The brilliance of Janicza Bravo’s Lemon is clear juxtaposed against another IFF Boston pick – the Alison Brie-Aubrey Plaza vehicle The Little Hours. Both films play in an absurdist sandbox, boosted by stacked casts in the vein of Wet Hot American Summer. Both have ties to the L.A. alternative comedy scene and directly reflect the sensibilities of their respective stars, Brett Gelman and Plaza. These prima-facie similarities notwithstanding, The Little Hours’s derivative, juvenile attempts at absurdist comedy shone a bright light upon Bravo’s wholly unique, original, and stylish Lemon.
Lemon is the odd Wes Anderson pastiche – it brings to mind The Royal Tenenbaums in particular – that quickly develops its own essence, not least because it unexpectedly uses its Andersonian formalism and quirk to examine familial psychosis.
And who better to be at the center of a film about psychosis than Bravo’s husband, the delightfully unhinged comedian, Brett Gelman. Gelman plays ‘crazy’ well, with regularity and great relish. Here, he plays Isaac, an aging acting coach and commercial actor whose wife (Judy Greer) is not-so-subtly cheating on him.

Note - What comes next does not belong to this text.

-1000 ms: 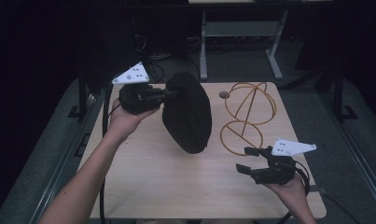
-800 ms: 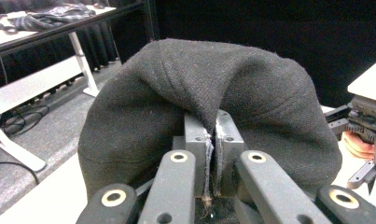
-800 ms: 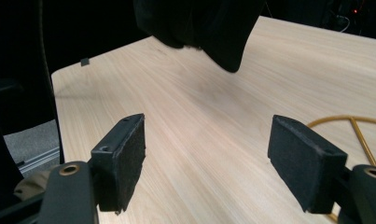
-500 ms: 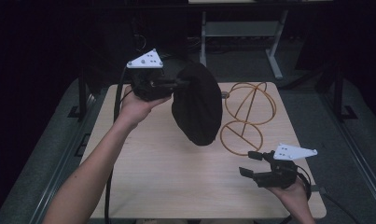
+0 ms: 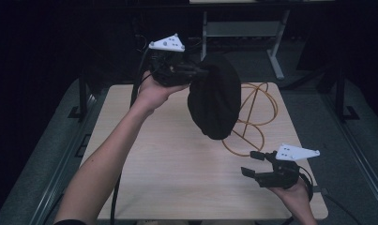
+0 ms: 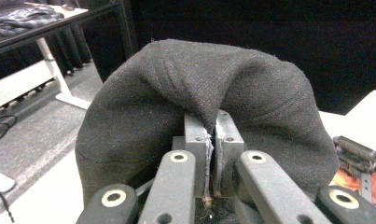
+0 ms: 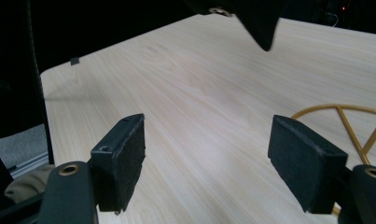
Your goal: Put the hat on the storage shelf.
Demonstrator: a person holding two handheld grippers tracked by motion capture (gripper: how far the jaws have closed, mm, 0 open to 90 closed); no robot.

He’s obsessed with one of his pupils, Alex (played by Michael Cera, in perhaps his funniest performance to date), aggressively insinuating himself into Alex’s life whenever possible.
The film deals with the unraveling of Isaac’s life and mind as it becomes ever more obvious that his relationship is over and his acting career is kaput. Throughout, Gelman plays Isaac with a fierce, scary intensity. At a photoshoot (run by the great Megan Mullally), Isaac awkwardly asks for (and somehow receives) the telephone number of Cleo (Nia Long), a pretty makeup artist. Their relationship develops from there, and while Isaac never does anything explicitly villainous, it’s difficult not to fear for Cleo’s safety until the very end.
What is wonderful about Lemon is that it keeps that darkness close to its chest until about the halfway mark. For the first forty-five minutes or so, it’s just an oddly strange bit of Wes Andersonian twee, full of pastel colors and long panning shots and symmetrical imagery. As the story develops, however, you begin to realize that while it’s not made explicit, Isaac is completely deranged – as are the people who surround him.
The most inspired sequence in Lemon comes a substantial ways into the film when Isaac attends his parents’ Passover Seder. We meet Isaac’s parents (Fred Melamed and Rhea Perlman), his siblings (Shiri Appleby and Martin Starr), and his old therapist/family friend, Dr. Gold (David Paymer). You see what I mean about Lemon having a bizarrely stacked cast? Appleby is charming and delightful as usual, playing Ruthie – perhaps the only of the three siblings to appear a fully functional member of society. Starr plays Adam, and if you’ve seen Martin Starr in anything else you pretty much know what you’re gonna get here – and that it’ll be hilarious. Adam is married with children, and his wife – one of the funniest characters in the film (itself a bold choice on Bravo’s part) – is, evidently, severely mentally ill, not seeming to process anything and breaking dishes at random.
This extended sequence, which cuts back and forth between family members as if Lemon had been an ensemble piece up until this point and not a one-hander focused singularly on Isaac, comprehensively illuminates how and why Isaac turned out like he did. It’s reminiscent of the family dinner scene in one of my favorite films, Punch-Drunk Love, with Isaac suffering the constant hum of his suffocating family from the moment he arrives until the moment he leaves.
One scene, which takes place at Isaac’s parents’ house, was something of a revelatory cinematic moment for me. The whole family gathers around a piano in the living room, posed deliberately for Bravo’s camera as if for a spread in Entertainment Weekly, and sings a song entitled “One Million Matzoh-Balls.” Bravo’s intelligence as a director is apparent in every shot of this odd musical scene. Each of the characters, alone in their little corner of the room, exhibits their idiosyncrasies perfectly during this one moment of family harmony. Shiri Appleby twirling her head to the absurd lyrics of “One Million Matzoh-Balls” is etched in my memory forever – as is the tiny detail of Adam’s wife finally engaging with the proceedings, offering up what could barely be described as a clap once the song comes to its conclusion. I wanted the scene to never end.